It's almost that time. Time to traipse over to Aunt Gertrude's house for an hour so you can feign enthusiasm over the hand-knitted argyle mittens she made you while her pug, Delilah, drools on your shoes.

Everyone has been the unwilling recipient of a horrible Christmas gift at least once. Your eyes grow wide with disbelief; your breathing suddenly becomes deep and labored; the room momentarily spins with you as the central axis. It's like being punched in the chest with goodwill toward man.

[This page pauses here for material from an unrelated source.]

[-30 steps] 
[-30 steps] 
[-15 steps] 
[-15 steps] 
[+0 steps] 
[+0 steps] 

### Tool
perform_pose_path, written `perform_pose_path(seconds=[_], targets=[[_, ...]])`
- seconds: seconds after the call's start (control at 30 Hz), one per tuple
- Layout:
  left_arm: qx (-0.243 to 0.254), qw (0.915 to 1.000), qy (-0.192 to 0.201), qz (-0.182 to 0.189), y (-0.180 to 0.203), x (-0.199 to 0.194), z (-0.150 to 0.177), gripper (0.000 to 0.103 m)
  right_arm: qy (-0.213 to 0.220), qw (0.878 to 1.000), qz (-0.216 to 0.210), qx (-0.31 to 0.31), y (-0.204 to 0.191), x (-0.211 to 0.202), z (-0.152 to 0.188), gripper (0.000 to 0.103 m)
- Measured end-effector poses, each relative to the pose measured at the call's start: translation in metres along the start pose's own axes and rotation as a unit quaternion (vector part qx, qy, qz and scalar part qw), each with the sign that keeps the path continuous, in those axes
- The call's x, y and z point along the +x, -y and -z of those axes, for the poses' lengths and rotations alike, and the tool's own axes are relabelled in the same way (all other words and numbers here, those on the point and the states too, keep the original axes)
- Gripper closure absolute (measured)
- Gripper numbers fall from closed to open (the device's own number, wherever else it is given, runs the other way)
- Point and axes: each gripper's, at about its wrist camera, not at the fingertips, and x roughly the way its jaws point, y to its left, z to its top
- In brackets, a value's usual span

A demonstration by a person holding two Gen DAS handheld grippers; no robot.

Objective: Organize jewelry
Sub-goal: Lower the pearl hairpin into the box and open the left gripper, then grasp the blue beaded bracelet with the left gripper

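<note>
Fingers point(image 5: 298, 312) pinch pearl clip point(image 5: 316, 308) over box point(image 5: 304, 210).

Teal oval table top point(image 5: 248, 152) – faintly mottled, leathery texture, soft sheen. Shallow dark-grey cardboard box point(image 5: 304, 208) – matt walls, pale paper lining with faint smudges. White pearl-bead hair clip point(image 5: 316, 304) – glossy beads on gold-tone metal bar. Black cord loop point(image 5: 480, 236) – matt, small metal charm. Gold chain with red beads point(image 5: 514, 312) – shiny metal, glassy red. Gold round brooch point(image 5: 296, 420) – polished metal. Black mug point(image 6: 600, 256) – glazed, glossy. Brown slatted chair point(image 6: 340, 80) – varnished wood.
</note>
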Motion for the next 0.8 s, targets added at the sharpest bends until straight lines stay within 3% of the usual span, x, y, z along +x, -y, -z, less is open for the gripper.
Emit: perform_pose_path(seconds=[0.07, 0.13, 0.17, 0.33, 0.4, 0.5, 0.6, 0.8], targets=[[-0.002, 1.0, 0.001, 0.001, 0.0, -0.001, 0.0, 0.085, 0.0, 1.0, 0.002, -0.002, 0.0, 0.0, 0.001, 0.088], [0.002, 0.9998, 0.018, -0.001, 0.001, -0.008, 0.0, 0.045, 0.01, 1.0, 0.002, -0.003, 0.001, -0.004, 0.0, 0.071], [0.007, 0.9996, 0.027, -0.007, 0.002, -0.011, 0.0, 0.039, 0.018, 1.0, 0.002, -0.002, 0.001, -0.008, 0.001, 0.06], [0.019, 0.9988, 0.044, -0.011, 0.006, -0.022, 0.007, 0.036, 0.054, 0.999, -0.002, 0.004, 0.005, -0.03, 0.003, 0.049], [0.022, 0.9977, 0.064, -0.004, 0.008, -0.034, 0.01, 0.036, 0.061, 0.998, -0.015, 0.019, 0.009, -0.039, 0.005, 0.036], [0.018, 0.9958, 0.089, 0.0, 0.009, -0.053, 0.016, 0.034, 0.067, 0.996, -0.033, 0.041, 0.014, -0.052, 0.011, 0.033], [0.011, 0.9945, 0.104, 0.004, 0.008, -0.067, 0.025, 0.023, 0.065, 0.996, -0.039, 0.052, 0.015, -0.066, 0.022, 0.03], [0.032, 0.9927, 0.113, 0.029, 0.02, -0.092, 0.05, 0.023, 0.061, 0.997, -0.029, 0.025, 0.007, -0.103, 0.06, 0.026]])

When I was, oh, fourteen years old, my aunt gave me a sweater vest and shirt combination for Christmas. The vest was knitted from bright red yarn. The shirt was a plaid, polyester blend of brown and forest green. The entire combination was extremely garish and honestly, it looked like something you'd see on BBC footage from 1968. Now, never in my life had I ever worn a sweater vest, and I wasn't really into flannels either, especially non-cotton types. I don't know why she thought I'd be thrilled with this. But it's her comments that hit me like a frying pan to the skull more than anything else.

"Now you have something nice to wear to school." she said.

I was fourteen and weighed about 100 pounds soaking wet. My primary goal in school each day was escaping with my life intact. There was no way in seven levels of Hell that I was going to wear a brown/green plaid shirt with red knitted vest to class unless I somehow developed super-speed and flight that same day.

I believe it laid at the bottom of my dresser for around four years until I decided it had been long forgotten enough that I could cut it into strips for my own joy and throw it out without anyone else asking where it went.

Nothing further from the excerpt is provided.